Boyd glared at him. ‘Allegedly,’ he said. ‘It was clearly a misguided attempt at some sort of vigilante justice. He thought he’d picked out the right man for a murder that occurred last week.’
‘Oh.’ Karl nodded. ‘Was it the wrong bloke?’
It pained Boyd to nod, but he managed it. ‘It was a case of adding two and two together and coming up with five. Jason’s done a runner, obviously, and I’m just here to ask whether or not he’s been in touch with you.’
Karl looked around at them all. ‘Four plain-clothes detectives. It’s a bit overkill for a case of mistaken identity, isn’t it?’
‘We have to take this seriously because of the gun that was reported,’ said O’Neal.
‘And as Jason’s only blood relative,’ Boyd continued, ‘you’re top of our list to talk to.’
‘So you thought he might come and seek me out?’ Karl said.

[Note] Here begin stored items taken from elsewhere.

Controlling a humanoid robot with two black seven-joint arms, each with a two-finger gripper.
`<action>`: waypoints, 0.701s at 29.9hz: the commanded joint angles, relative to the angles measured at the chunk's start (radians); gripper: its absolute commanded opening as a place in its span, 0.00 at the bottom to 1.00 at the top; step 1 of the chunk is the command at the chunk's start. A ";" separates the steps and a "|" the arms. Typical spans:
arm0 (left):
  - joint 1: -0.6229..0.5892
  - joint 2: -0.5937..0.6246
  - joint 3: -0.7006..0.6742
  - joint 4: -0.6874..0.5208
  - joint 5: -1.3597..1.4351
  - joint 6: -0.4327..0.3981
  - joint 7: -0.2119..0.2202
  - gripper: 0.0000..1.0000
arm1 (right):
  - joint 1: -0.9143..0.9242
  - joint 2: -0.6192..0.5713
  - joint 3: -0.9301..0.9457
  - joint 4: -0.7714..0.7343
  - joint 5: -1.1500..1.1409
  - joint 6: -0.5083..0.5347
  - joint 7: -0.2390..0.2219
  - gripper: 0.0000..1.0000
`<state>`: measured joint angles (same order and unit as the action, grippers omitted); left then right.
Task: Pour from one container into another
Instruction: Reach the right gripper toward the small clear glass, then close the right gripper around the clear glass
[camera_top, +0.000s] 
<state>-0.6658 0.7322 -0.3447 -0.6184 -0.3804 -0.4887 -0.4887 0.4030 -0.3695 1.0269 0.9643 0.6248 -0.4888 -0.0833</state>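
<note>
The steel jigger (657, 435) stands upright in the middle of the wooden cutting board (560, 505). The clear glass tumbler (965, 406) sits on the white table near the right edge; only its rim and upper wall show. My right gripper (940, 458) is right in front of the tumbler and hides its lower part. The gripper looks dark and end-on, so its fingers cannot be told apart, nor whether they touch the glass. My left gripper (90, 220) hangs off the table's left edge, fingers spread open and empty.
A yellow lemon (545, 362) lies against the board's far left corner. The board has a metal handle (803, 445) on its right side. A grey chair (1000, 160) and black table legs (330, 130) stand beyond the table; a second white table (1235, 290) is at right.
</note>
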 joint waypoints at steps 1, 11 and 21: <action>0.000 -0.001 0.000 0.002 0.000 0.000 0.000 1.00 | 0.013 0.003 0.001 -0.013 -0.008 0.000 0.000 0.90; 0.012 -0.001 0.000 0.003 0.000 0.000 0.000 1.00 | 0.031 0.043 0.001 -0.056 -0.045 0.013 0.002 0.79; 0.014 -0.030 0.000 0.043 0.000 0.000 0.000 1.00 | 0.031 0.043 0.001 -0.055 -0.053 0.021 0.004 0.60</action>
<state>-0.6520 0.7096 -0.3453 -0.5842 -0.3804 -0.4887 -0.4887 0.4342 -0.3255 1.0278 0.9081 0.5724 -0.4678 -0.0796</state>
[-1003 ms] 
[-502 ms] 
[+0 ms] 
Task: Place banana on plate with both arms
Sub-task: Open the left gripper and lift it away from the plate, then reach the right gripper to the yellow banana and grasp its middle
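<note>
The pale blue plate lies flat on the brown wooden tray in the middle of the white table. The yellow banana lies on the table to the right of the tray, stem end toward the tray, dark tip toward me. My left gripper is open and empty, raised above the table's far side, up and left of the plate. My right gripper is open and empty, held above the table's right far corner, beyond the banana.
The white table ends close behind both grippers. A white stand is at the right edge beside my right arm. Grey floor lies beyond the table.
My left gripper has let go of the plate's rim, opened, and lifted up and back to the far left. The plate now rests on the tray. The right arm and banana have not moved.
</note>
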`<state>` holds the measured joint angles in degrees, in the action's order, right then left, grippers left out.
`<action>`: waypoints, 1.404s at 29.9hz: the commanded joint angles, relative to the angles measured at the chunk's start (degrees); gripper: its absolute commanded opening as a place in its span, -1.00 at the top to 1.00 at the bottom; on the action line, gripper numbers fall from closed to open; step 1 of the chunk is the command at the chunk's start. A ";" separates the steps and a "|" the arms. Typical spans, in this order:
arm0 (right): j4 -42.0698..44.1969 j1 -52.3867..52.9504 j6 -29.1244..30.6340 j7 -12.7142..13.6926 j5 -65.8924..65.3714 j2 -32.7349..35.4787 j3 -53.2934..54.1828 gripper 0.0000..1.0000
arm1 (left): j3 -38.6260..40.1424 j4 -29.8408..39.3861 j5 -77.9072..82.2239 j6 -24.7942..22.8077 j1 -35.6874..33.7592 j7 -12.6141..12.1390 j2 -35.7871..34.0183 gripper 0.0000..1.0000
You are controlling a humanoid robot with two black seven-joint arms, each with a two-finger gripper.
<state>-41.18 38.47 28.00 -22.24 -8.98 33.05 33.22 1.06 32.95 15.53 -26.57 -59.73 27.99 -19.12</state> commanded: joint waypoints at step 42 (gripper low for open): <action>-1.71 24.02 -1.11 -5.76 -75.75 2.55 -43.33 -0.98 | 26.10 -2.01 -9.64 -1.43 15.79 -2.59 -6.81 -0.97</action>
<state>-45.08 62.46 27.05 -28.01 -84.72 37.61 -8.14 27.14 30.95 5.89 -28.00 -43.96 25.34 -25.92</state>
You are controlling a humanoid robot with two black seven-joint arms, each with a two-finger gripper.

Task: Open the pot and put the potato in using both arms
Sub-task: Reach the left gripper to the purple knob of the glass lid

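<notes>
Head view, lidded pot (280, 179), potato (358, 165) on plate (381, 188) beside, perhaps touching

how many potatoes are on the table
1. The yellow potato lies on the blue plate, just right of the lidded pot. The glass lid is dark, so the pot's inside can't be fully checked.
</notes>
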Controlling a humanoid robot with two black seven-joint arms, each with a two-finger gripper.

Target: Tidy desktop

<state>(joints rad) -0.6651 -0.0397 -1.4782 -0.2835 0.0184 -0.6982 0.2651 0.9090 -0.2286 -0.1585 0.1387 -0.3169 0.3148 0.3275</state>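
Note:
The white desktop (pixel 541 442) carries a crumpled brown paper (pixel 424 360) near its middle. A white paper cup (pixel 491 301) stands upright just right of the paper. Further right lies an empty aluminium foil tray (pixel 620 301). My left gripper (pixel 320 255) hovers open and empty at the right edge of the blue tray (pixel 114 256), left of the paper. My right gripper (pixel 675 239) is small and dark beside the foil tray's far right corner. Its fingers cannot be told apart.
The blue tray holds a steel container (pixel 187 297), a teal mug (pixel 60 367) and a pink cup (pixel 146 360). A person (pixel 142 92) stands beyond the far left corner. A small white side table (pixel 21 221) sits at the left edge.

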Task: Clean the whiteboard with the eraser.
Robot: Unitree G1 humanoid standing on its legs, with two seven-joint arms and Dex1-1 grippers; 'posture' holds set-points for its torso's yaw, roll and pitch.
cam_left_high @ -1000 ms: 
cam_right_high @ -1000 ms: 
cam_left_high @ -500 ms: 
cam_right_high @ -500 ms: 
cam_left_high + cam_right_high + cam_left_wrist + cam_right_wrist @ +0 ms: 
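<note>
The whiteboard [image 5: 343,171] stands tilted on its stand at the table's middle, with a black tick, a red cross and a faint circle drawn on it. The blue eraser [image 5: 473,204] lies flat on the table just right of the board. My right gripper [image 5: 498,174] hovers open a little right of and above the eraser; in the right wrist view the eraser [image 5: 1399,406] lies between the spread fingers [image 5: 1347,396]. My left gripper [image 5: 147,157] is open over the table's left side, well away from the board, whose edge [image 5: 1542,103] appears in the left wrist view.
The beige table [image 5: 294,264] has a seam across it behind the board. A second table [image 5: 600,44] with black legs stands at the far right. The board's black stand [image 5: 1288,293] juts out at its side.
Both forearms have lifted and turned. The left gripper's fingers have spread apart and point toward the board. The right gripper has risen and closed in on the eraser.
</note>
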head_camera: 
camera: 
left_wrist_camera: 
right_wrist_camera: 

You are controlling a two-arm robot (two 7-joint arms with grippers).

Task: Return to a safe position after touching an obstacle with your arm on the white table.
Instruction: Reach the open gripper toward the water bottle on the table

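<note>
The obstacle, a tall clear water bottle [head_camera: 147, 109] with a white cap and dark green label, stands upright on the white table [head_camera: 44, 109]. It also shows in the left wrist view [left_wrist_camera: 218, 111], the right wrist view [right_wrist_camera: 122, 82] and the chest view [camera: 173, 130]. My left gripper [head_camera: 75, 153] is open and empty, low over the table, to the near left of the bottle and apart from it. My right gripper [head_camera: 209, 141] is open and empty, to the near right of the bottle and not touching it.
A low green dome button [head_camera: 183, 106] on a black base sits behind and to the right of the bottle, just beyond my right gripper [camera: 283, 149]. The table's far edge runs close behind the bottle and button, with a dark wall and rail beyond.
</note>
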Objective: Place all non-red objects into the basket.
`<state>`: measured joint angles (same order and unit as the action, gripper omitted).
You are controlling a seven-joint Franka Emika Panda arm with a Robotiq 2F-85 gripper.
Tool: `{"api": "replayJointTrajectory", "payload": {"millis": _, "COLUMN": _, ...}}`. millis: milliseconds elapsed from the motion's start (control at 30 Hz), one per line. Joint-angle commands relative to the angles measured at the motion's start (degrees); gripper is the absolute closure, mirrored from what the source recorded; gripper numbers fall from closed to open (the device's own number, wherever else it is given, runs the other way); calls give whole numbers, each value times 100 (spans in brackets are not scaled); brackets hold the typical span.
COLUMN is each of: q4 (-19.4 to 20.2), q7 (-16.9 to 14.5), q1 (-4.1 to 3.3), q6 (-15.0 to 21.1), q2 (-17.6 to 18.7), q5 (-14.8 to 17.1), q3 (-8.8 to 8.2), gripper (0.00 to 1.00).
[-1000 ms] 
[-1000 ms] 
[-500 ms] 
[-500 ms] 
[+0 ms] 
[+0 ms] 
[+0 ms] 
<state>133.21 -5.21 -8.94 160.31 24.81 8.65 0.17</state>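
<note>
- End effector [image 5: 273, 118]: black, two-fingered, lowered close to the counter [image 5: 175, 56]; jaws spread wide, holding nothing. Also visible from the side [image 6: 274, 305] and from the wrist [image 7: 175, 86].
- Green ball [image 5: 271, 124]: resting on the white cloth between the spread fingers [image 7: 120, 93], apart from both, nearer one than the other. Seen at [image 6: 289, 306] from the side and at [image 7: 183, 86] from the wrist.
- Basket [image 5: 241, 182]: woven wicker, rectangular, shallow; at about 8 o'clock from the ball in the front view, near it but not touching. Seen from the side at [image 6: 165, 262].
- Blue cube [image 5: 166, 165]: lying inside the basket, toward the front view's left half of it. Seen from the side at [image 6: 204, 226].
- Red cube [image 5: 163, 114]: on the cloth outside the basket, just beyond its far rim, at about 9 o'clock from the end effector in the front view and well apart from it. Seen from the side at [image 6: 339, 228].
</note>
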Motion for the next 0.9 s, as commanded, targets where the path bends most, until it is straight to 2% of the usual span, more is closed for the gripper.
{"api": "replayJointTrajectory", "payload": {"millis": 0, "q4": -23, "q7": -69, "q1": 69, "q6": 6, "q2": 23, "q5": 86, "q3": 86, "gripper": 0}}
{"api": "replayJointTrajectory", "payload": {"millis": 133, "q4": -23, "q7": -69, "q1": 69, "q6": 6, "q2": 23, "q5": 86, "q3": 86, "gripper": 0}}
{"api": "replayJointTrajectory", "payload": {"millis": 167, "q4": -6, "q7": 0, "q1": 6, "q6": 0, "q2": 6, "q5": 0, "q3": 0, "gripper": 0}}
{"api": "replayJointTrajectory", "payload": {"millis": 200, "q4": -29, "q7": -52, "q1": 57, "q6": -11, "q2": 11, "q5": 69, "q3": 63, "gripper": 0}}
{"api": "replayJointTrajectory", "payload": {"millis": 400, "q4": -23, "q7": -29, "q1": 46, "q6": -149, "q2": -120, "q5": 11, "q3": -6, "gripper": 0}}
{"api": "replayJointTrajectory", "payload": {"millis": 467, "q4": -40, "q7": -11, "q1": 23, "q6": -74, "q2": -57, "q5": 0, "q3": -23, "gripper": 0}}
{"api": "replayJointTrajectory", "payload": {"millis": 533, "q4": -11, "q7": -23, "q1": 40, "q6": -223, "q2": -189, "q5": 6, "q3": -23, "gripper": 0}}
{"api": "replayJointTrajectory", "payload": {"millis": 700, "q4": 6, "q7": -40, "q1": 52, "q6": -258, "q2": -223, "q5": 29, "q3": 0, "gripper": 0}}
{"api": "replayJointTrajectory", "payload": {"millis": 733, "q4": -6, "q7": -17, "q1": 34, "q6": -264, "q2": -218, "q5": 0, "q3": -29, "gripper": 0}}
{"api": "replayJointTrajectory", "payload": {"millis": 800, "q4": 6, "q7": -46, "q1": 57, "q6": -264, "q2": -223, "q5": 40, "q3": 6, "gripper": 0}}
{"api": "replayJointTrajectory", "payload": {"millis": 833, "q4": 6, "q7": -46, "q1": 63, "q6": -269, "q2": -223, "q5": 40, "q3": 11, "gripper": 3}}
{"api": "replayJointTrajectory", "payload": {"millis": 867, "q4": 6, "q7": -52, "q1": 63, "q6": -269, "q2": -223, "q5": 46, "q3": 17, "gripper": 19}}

Boyd nodded and looked around at the dark and industrial-looking space. ‘It’s a good place to lie low, a place like this.’
‘That’s why I like it.’ Karl smiled. ‘Tucked away, off the street but still in the middle of Brighton. You wouldn’t know this place was here, eh?’
Boyd pulled out his notebook. ‘Right, well, I’ve got a few questions, then we’ll be on our way.’
Karl nodded.
‘Do you mind if my colleagues have a look around while we talk?’ Boyd asked.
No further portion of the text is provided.